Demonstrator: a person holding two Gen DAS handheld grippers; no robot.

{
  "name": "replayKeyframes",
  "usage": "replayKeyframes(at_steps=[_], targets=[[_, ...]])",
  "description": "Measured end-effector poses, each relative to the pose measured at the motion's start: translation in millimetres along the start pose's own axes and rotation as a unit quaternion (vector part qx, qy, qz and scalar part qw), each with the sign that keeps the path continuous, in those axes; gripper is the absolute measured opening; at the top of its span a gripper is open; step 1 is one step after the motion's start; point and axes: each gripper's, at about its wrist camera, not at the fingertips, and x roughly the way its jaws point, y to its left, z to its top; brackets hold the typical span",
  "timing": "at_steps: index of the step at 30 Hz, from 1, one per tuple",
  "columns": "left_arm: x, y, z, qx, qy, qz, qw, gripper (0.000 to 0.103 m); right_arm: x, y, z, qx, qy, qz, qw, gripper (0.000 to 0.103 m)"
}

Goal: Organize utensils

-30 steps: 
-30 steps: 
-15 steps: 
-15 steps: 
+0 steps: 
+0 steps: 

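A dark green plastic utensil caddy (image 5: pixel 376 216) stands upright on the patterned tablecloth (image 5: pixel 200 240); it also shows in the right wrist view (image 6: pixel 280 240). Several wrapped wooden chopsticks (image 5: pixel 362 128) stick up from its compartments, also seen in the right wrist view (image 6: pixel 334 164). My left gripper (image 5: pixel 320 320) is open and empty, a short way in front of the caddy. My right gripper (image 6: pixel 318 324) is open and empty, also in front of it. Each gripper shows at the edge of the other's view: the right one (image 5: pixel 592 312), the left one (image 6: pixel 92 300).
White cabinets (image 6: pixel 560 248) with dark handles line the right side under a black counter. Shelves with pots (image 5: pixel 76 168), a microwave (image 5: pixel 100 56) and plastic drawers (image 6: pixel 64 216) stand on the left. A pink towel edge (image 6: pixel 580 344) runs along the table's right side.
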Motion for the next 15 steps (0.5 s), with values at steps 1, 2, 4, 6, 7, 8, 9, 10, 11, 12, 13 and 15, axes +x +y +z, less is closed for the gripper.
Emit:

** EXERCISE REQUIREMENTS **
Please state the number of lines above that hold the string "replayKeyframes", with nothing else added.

** COMPLETED TASK **
2